··· SOURCE DATA
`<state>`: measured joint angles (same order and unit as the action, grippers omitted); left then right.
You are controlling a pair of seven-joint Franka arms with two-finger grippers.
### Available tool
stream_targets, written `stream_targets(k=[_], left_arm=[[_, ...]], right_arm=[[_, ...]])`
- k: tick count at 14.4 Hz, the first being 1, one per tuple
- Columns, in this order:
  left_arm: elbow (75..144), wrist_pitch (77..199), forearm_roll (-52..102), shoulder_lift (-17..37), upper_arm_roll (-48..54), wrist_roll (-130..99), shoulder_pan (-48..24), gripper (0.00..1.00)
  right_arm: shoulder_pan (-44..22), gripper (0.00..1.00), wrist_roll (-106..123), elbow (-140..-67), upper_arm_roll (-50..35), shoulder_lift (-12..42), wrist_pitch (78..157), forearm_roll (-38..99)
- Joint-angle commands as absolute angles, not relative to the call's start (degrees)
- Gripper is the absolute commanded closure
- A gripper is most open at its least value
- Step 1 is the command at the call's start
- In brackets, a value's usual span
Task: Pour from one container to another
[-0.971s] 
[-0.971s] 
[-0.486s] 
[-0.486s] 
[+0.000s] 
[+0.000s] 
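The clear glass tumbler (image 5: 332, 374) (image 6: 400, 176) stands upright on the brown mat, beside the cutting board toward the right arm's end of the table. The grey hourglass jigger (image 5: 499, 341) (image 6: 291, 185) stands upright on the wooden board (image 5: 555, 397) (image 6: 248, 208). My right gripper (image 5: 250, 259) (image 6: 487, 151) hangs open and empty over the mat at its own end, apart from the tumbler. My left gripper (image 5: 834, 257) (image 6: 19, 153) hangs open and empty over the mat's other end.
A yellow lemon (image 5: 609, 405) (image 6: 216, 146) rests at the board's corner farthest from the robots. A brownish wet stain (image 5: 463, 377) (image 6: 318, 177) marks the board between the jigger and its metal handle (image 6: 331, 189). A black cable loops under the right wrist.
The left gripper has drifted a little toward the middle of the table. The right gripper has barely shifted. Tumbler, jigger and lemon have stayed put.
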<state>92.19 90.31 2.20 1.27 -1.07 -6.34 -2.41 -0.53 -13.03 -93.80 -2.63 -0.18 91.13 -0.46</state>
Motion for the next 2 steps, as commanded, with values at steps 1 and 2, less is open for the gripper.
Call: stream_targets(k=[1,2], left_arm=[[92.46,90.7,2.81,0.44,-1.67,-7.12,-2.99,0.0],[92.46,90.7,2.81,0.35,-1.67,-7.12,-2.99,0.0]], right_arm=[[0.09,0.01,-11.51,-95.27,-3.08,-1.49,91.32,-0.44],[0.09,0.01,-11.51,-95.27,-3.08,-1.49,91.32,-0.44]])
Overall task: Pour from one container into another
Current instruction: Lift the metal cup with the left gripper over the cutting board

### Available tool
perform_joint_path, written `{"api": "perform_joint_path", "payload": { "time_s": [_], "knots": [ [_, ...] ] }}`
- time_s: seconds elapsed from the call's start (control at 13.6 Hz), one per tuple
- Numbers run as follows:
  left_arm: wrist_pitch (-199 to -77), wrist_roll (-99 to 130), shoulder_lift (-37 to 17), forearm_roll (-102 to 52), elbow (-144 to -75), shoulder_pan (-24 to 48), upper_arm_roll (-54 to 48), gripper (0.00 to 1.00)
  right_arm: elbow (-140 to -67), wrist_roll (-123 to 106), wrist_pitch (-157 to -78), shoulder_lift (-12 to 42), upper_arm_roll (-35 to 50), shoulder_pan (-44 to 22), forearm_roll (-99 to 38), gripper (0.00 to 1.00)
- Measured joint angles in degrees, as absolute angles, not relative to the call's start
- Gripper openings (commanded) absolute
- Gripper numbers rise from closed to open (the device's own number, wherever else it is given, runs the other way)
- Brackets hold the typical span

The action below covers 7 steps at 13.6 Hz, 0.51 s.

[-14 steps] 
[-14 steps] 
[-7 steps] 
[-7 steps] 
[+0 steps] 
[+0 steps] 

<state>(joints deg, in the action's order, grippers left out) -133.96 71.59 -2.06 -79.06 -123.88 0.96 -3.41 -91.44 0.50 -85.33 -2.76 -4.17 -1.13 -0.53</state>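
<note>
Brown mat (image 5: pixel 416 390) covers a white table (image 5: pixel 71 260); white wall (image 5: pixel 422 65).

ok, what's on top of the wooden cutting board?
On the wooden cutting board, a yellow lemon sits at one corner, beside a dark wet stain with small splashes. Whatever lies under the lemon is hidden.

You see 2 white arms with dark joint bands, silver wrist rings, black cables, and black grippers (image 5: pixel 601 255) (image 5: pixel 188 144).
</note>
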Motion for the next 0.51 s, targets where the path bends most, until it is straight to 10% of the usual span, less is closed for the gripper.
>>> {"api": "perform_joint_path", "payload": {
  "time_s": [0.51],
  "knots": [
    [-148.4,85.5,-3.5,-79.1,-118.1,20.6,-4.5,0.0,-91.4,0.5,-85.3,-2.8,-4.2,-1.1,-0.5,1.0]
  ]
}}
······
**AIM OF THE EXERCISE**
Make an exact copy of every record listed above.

**EXERCISE SOLUTION**
`<state>`: measured joint angles (same order and unit as the action, grippers omitted); left then right.
You are controlling a pair of seven-joint Franka arms with two-finger grippers.
### Available tool
stream_targets, written `stream_targets(k=[_], left_arm=[[_, ...]], right_arm=[[_, ...]])`
- k: tick count at 14.4 Hz, the first being 1, one per tuple
- Columns, in this order:
  left_arm: elbow (75..144), wrist_pitch (77..199), forearm_roll (-52..102), shoulder_lift (-17..37), upper_arm_roll (-48..54), wrist_roll (-130..99), shoulder_pan (-48..24), gripper (0.00..1.00)
  right_arm: shoulder_pan (-44..22), gripper (0.00..1.00), wrist_roll (-106..123), elbow (-140..-67), upper_arm_roll (-50..35), shoulder_lift (-12..42), wrist_pitch (78..157), forearm_roll (-38..99)
- Joint-angle commands as absolute angles, not relative to the call's start (degrees)
- Gripper is the absolute commanded closure
- A gripper is most open at its least value
- Step 1 is the command at the call's start
- In brackets, a value's usual span
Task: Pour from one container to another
[-0.971s] 
[-0.971s] 
[-0.486s] 
[-0.486s] 
[+0.000s] 
[+0.000s] 
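The clear glass tumbler (image 5: 332, 374) (image 6: 400, 176) stands upright on the brown mat, beside the cutting board toward the right arm's end of the table. The grey hourglass jigger (image 5: 499, 341) (image 6: 291, 185) stands upright on the wooden board (image 5: 555, 397) (image 6: 248, 208). My right gripper (image 5: 250, 259) (image 6: 487, 151) hangs open and empty over the mat at its own end, apart from the tumbler. My left gripper (image 5: 834, 257) (image 6: 19, 153) hangs open and empty over the mat's other end.
A yellow lemon (image 5: 609, 405) (image 6: 216, 146) rests at the board's corner farthest from the robots. A brownish wet stain (image 5: 463, 377) (image 6: 318, 177) marks the board between the jigger and its metal handle (image 6: 331, 189). A black cable loops under the right wrist.
The left gripper has drifted a little toward the middle of the table. The right gripper has barely shifted. Tumbler, jigger and lemon have stayed put.
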<state>92.19 90.31 2.20 1.27 -1.07 -6.34 -2.41 -0.53 -13.03 -93.80 -2.63 -0.18 91.13 -0.46</state>
Motion for the next 2 steps, as commanded, with values at steps 1 and 2, less is open for the gripper.
Call: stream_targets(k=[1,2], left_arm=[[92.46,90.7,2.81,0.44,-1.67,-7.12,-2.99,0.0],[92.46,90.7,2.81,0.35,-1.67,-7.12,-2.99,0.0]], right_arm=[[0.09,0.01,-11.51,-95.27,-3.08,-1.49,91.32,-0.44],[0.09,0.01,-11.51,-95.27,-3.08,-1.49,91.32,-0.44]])
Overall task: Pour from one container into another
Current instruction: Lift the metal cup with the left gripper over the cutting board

### Available tool
perform_joint_path, written `{"api": "perform_joint_path", "payload": { "time_s": [_], "knots": [ [_, ...] ] }}`
- time_s: seconds elapsed from the call's start (control at 13.6 Hz), one per tuple
- Numbers run as follows:
  left_arm: wrist_pitch (-199 to -77), wrist_roll (-99 to 130), shoulder_lift (-37 to 17), forearm_roll (-102 to 52), elbow (-144 to -75), shoulder_pan (-24 to 48), upper_arm_roll (-54 to 48), gripper (0.00 to 1.00)
  right_arm: elbow (-140 to -67), wrist_roll (-123 to 106), wrist_pitch (-157 to -78), shoulder_lift (-12 to 42), upper_arm_roll (-35 to 50), shoulder_pan (-44 to 22), forearm_roll (-99 to 38), gripper (0.00 to 1.00)
- Measured joint angles in degrees, as absolute angles, not relative to the call's start
- Gripper openings (commanded) absolute
- Gripper numbers rise from closed to open (the device's own number, wherever else it is given, runs the other way)
- Brackets hold the typical span

The action below covers 7 steps at 13.6 Hz, 0.51 s.

[-14 steps] 
[-14 steps] 
[-7 steps] 
[-7 steps] 
[+0 steps] 
[+0 steps] 

<state>(joints deg, in the action's order, grippers left out) -133.96 71.59 -2.06 -79.06 -123.88 0.96 -3.41 -91.44 0.50 -85.33 -2.76 -4.17 -1.13 -0.53</state>
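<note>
Brown mat (image 5: pixel 416 390) covers a white table (image 5: pixel 71 260); white wall (image 5: pixel 422 65).

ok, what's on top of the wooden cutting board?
On the wooden cutting board, a yellow lemon sits at one corner, beside a dark wet stain with small splashes. Whatever lies under the lemon is hidden.

You see 2 white arms with dark joint bands, silver wrist rings, black cables, and black grippers (image 5: pixel 601 255) (image 5: pixel 188 144).
</note>
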Motion for the next 0.51 s, targets where the path bends most, until it is straight to 10% of the usual span, less is closed for the gripper.
>>> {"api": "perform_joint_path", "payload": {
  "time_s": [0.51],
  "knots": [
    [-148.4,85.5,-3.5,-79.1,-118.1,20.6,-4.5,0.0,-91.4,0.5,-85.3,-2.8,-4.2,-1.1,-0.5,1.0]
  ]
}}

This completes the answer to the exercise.